Work request:
What follows is a set of records; give them all back exactly.

Data listing:
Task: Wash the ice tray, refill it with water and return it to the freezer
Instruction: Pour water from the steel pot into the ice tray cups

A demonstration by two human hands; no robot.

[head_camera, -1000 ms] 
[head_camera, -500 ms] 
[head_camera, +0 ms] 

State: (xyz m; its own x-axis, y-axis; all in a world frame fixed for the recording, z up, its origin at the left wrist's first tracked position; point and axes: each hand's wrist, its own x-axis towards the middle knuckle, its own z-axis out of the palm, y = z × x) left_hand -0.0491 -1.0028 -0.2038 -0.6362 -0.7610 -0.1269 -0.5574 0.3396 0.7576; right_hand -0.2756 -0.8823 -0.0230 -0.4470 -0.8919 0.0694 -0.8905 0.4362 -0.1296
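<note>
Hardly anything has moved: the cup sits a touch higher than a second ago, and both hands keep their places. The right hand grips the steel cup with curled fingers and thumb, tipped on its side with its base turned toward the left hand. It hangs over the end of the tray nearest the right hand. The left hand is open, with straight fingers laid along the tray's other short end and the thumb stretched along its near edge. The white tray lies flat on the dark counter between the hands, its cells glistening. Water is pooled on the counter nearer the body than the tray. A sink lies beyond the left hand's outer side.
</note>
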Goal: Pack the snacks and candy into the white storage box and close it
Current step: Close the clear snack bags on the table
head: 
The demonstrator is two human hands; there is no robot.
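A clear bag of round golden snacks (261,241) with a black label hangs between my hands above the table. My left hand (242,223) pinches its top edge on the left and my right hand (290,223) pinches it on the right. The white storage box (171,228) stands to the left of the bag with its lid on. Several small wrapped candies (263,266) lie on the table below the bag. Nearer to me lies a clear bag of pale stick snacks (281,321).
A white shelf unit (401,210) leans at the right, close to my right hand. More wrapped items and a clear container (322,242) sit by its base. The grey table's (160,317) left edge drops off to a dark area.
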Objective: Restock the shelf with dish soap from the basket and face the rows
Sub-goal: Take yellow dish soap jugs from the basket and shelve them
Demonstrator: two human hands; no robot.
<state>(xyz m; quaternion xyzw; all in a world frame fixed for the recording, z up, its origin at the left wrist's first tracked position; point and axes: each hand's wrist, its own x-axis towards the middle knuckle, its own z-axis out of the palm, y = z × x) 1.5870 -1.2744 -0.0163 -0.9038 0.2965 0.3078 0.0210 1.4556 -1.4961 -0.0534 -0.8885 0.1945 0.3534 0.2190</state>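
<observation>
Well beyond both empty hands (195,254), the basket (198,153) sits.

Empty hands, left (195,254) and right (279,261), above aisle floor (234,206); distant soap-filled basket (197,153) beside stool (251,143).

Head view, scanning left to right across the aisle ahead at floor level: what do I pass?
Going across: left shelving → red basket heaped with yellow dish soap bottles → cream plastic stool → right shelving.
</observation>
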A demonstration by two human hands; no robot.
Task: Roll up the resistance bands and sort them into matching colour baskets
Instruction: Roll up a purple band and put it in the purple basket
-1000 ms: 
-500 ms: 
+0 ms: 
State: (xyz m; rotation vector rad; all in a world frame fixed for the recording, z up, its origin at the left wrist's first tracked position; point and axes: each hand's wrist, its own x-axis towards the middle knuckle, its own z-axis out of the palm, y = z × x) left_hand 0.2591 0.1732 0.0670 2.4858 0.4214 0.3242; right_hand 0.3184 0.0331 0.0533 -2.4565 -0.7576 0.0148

Solved problem:
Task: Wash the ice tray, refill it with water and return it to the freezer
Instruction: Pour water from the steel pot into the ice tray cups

A demonstration by two human hands; no robot.

[head_camera, -1000 ms] 
[head_camera, -500 ms] 
[head_camera, +0 ms] 

State: (xyz m; its own x-axis, y-axis; all in a world frame fixed for the recording, z up, its origin at the left wrist's first tracked position; point and axes: each hand's wrist, its own x-axis towards the middle knuckle, its own z-axis out of the palm, y = z × x) left_hand -0.0491 -1.0028 -0.2038 -0.6362 -0.7610 -0.1269 -0.5574 0.3396 0.7576; right_hand -0.2756 -0.8823 -0.0230 -0.4470 -0.8919 0.0694 -0.8905 0.4362 -0.1296
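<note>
Hardly anything has moved: the cup sits a touch higher than a second ago, and both hands keep their places. The right hand grips the steel cup with curled fingers and thumb, tipped on its side with its base turned toward the left hand. It hangs over the end of the tray nearest the right hand. The left hand is open, with straight fingers laid along the tray's other short end and the thumb stretched along its near edge. The white tray lies flat on the dark counter between the hands, its cells glistening. Water is pooled on the counter nearer the body than the tray. A sink lies beyond the left hand's outer side.
</note>
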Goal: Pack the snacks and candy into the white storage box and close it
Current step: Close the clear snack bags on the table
head: 
The demonstrator is two human hands; there is no robot.
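A clear bag of round golden snacks (261,241) with a black label hangs between my hands above the table. My left hand (242,223) pinches its top edge on the left and my right hand (290,223) pinches it on the right. The white storage box (171,228) stands to the left of the bag with its lid on. Several small wrapped candies (263,266) lie on the table below the bag. Nearer to me lies a clear bag of pale stick snacks (281,321).
A white shelf unit (401,210) leans at the right, close to my right hand. More wrapped items and a clear container (322,242) sit by its base. The grey table's (160,317) left edge drops off to a dark area.
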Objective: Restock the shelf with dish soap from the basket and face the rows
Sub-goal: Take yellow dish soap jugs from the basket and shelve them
Demonstrator: two human hands; no robot.
<state>(xyz m; quaternion xyzw; all in a world frame fixed for the recording, z up, its origin at the left wrist's first tracked position; point and axes: each hand's wrist, its own x-axis towards the middle knuckle, its own z-axis out of the palm, y = z × x) 1.5870 -1.2744 -0.0163 -0.9038 0.2965 0.3078 0.0210 1.4556 -1.4961 -0.0534 -0.8885 0.1945 0.3534 0.2190</state>
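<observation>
Well beyond both empty hands (195,254), the basket (198,153) sits.

Empty hands, left (195,254) and right (279,261), above aisle floor (234,206); distant soap-filled basket (197,153) beside stool (251,143).

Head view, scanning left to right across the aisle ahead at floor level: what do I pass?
Going across: left shelving → red basket heaped with yellow dish soap bottles → cream plastic stool → right shelving.
</observation>
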A demonstration by two human hands; no robot.
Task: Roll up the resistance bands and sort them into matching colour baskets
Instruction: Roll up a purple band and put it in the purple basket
-1000 ms: 
-500 ms: 
+0 ms: 
State: (xyz m; rotation vector rad; all in a world frame fixed for the recording, z up, its origin at the left wrist's first tracked position; point and axes: each hand's wrist, its own x-axis towards the middle knuckle, its own z-axis out of the palm, y = z × x) left_hand 0.2591 0.1732 0.0670 2.4858 0.4214 0.3242; right_hand 0.3184 0.0331 0.0533 -2.4565 -0.7576 0.0148

No further work remains on this exercise.